Man to quit apartment under drug eviction law

July 18, 1992|By Larry Carson | Larry Carson,Staff Writer

A 24-year-old Dundalk man was ordered evicted from his apartment within 72 hours yesterday in what a Baltimore County official said was the first use of a year-old state law designed to rid neighborhoods of small-scale drug dealers.

The law that took effect July 1, 1991, allows community associations, state's attorneys or county attorneys to go to court and seek a quick eviction if they can show that a property is being used for drug activity.

Allan James Watkins, who lives with Alice Ann Staudt, 22, and their 1-year-old son in the Hidden Cove Apartments in the 2000 block of Bear Ridge Road, admitted during the civil proceedings in Essex District Court that he has been dealing drugs.

But Mr. Watkins protested that he was unable to get a job for a year and resorted to selling cocaine in desperation.

"We did sell drugs," Mr. Watkins said, despite several warnings from Judge Barbara Jung that his statements could be used against him in an upcoming criminal trial. "We had maybe six clients at most. I tried to change my life and I try to survive," he said, explaining that he had no way to repay a government loan he used for training as an auto mechanic because he could not find a job after graduation.

A tearful Ms. Staudt pleaded with Judge Jung.

"We did make a mistake in getting involved in drugs. We should never have done it," Ms. Staudt said. "Nothing like this will ever happen again. If we do get kicked out, we have no place to go."

Assistant County Attorney Edward F. Seibert, referring to the year-old law, told Judge Jung: "This has never been tried in the state of Maryland before. This is an effort to rid this neighborhood in Baltimore County of pest houses like this."

Judge Jung agreed and ordered the eviction of Mr. Watkins but not Ms. Staudt because legal action was brought only against him. She also ordered Mr. Watkins, who has gotten a mechanic's job, to stop dealing drugs or face jail for contempt of her order.

County police Officer Troy Ray testified that Mr. Watkins has a criminal record that includes four convictions since 1986 for theft, drugs, deadly weapons and battery. Officer Ray said that police informants have bought cocaine from Mr. Watkins four times this year at two different locations.

The officer said the latest buys came within two weeks after Mr. Watkins moved on June 13 from a house on Inverton Road, ZTC owned by his mother, to nearby Hidden Cove in West Inverness.

Officer Ray said that police armed with a search warrant raided the apartment on July 10. He said that during the raid, Ms. Staudt told the police where to find two, half-gram baggies of cocaine.

Police confiscated the alleged drugs, scales, plastic bags and $300 in cash and arrested her and Mr. Watkins, the officer said.

Ms. Staudt was charged by police with possession of cocaine and Mr. Watkins with possession with intent to distribute cocaine and other narcotics offenses. They are free on bail awaiting trial.

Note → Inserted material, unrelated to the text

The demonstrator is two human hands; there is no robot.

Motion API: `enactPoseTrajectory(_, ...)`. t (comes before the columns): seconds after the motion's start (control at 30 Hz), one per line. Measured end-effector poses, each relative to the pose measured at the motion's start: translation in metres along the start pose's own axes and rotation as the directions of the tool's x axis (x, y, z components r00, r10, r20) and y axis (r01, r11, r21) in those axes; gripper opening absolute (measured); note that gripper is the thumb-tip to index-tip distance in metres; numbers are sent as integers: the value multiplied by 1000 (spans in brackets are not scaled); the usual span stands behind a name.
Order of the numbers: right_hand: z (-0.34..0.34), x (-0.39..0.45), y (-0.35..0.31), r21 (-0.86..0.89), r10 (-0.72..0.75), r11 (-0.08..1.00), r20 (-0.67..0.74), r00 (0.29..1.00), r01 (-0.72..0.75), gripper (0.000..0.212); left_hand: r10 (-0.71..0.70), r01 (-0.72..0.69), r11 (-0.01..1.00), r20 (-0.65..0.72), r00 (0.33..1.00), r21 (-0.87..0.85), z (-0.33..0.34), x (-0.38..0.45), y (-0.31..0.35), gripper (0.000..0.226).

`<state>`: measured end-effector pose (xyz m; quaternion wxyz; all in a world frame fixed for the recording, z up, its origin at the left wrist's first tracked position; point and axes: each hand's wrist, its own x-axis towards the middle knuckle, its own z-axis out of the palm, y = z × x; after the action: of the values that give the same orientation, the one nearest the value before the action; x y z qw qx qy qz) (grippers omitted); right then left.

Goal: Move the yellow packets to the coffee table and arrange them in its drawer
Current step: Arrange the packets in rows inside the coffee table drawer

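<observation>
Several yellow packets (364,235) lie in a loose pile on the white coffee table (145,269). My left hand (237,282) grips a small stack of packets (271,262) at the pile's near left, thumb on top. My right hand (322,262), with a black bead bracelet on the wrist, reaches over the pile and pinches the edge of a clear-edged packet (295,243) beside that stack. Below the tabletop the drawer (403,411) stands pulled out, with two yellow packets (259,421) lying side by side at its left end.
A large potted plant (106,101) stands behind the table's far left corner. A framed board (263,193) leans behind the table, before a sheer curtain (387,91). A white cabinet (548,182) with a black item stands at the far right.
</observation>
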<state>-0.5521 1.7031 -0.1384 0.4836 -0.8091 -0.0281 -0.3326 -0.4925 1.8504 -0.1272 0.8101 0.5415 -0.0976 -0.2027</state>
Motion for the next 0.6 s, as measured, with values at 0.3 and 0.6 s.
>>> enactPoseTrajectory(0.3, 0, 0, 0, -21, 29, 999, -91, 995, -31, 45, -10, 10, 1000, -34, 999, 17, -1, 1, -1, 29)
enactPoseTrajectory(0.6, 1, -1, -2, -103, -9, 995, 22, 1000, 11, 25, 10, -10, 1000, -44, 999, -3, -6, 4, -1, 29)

Police Sgt. James Pianowski said he has been working on a seven-month investigation of drug activity in West Inverness, a residential community south of Wise Avenue and next to Lynch Cove, off Bear Creek in Dundalk. During that time, he said, police have arrested 53 people, including 17 last week when Mr. Watkins was arrested.

This afternoon, police are sponsoring a Drug Awareness Day in the neighborhood to rally community residents in the fight against drugs, Sergeant Pianowski said.

The sergeant said his parents live in the neighborhood and he grew up knowing Mr. Watkins, who accused him in court of conducting a personal vendetta in revenge for childhood disputes.

The idea to try the state law on Mr. Watkins came from Capt. W. Thomas Levering, the police department's Drug Reduction Initiative officer.